Так в чем же?
Мне кажется, что, скорее всего, тут могли сыграть определенную роль
внутренние мотивы, заставлявшие в каждом отдельном случае рассказчика
рассказывать, а слушателя (он же будущий автор книги) слушать и воспринимать
этот рассказ. Одно дело, когда в основе разговора лежала обоюдная потребность
товарищей по оружию к душевному общению — между боями или после боев, но
обязательно «для себя», без заранее сложившегося намерения написать об этом. И
совсем другое, когда собеседник автора, расположившись рассказывать, так прямо с
наивной прямолинейностью и начинал: «Слушай... Может быть, что из этого и на
карандашик возьмешь». Вот такая откровенная направленность «на карандашик», мне
думается, и могла вызвать к жизни страницы, в которых повествование если и не
превращалось в сухую протокольную запись (этого ни про один абзац в книге В.
Емельяненко не скажешь), то, во всяком случае, заметно теряло в глубине и силе.
* * *
...В гражданской позиции автора книги, вызывающей уважение и понимание
читателя, особое место занимает присущее ему остроразвитое чувство
справедливости . Еще в сравнительно недавние времена нам не раз
приходилось быть свидетелями того, как к этой, по самому существу своему сугубо
общественной, гражданской категории насильственно приклеивался ярлык так
называемого «абстрактного гуманизма». В. Емельяненко воспринимает справедливость
отнюдь не абстрактно, напротив — весьма конкретно. А потому не упускает
случая оценить или, вернее, представить читателю для самостоятельной оценки
каждую ситуацию, в которой справедливость торжествует либо, напротив,
попирается.
Вот инженер полка, обнаружив наконец хитрый, проявлявший себя только в
полете, но неуловимый на земле дефект мотора, бежит к заподозренному было в
ловкачестве летчику, чтобы подтвердить правоту последнего — совершить акт
справедливости... А вот история летчика Смирнова, участника беспримерного налета
двух (всего двух!) штурмовиков на станцию Малороссийскую, где они не только
уничтожили четыре эшелона с боевой техникой и боеприпасами врага, но и надолго
вывели всю станцию из строя. Этот вылет, положивший начало высокоэффективной
тактике «свободной охоты» штурмовиков, стал предметом специального приказа
Верховного Главнокомандования. Сам же Смирнов вскоре был сбит, попал в плен и
вернулся лишь после окончания войны. Свой рассказ об этом летчике В. Емельяненко
заканчивает словами: «...боевой награды за тот боевой вылет Смирнов так и не
получил».
А летчик Зангиев — ветеран полка, участник многих трудных, опасных и
притом весьма результативных вылетов — был поначалу включен в состав
участников предстоящего Парада Победы, однако... вскоре же из этого состава
отчислен: «был в плену и окружении»... Пишет о таких вещах В. Емельяненко так,
что чувствуется — горько ему рассказывать о них!

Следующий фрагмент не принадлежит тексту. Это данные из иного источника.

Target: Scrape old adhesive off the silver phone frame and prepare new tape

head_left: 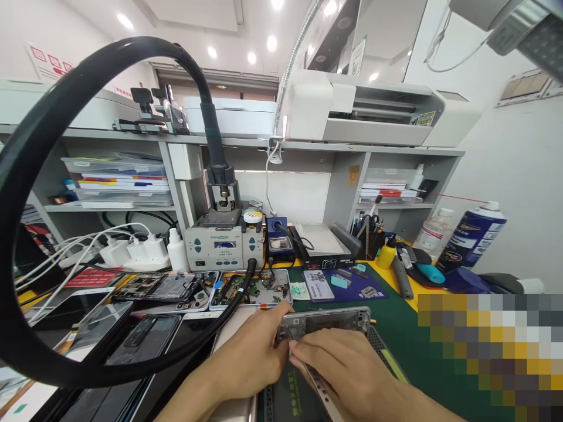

Но еще большей горечью полны те страницы книги, в которых говорится о
несчастьях непоправимых — о тяжелых потерях полка. Их набирается немало,
таких страниц. В самом конце книги автор приводит потрясающую цифру: «Наш полк
потерял за войну более двухсот летчиков и воздушных стрелков». Более двухсот!
Иными словами, в результате боевых потерь личный состав полка полностью сменился
несколько раз ! Но не в одной лишь цифре, пусть самой впечатляющей, дело.
Прочитав книгу, мы видим за этой цифрой не потери вообще, а потери конкретные,
потери людей хорошо нам знакомых, понятных, искренне полюбившихся — таких,
как Мосьпанов, Руденко, Артемов, Шамшурин, Зуб, Талыков, Аверьянов,
Бондаренко... Книга, написанная их другом и товарищем по оружию, — памятник
им...
На последних страницах повести автор вспоминает наказ своих однополчан: «Пиши
только правду!» — и добавляет: «Это прозвучало как боевое задание, когда не
спрашивают, хватит ли у тебя сил и умения выполнить его».